Fix will instead crash starting node.
[22 Jun 2006 13:16] Bugs System
A patch for this bug has been committed. After review, it may
be pushed to the relevant source trees for release in the next
version. You can access the patch from:

  http://lists.mysql.com/commits/8071
[29 Jun 2006 9:50] Tomas Ulin
pushed to 5.1.12
[3 Jul 2006 15:42] Jon Stephens
Thank you for your bug report. This issue has been committed to our source repository of that product and will be incorporated into the next release.
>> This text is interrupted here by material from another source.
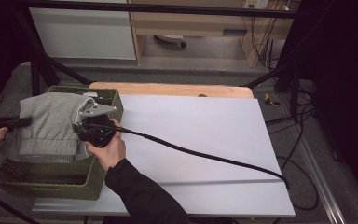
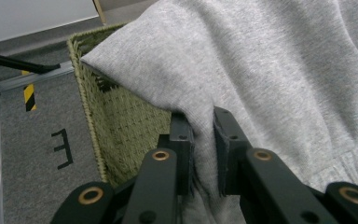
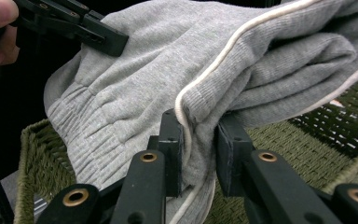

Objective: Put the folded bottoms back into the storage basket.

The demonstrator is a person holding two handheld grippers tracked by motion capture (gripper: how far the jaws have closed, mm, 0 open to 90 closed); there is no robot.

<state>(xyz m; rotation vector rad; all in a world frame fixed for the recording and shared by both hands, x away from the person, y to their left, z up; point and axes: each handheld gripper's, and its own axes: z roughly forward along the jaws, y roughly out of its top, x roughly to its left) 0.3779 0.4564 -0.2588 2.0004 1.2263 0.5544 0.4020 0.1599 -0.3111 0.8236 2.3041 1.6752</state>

If necessary, you can access the source repository and build the latest available version, including the bug fix. More information about accessing the source trees is available at

    http://www.mysql.com/doc/en/Installing_source_tree.html

Documented bugfix in 5.1.12 changelog.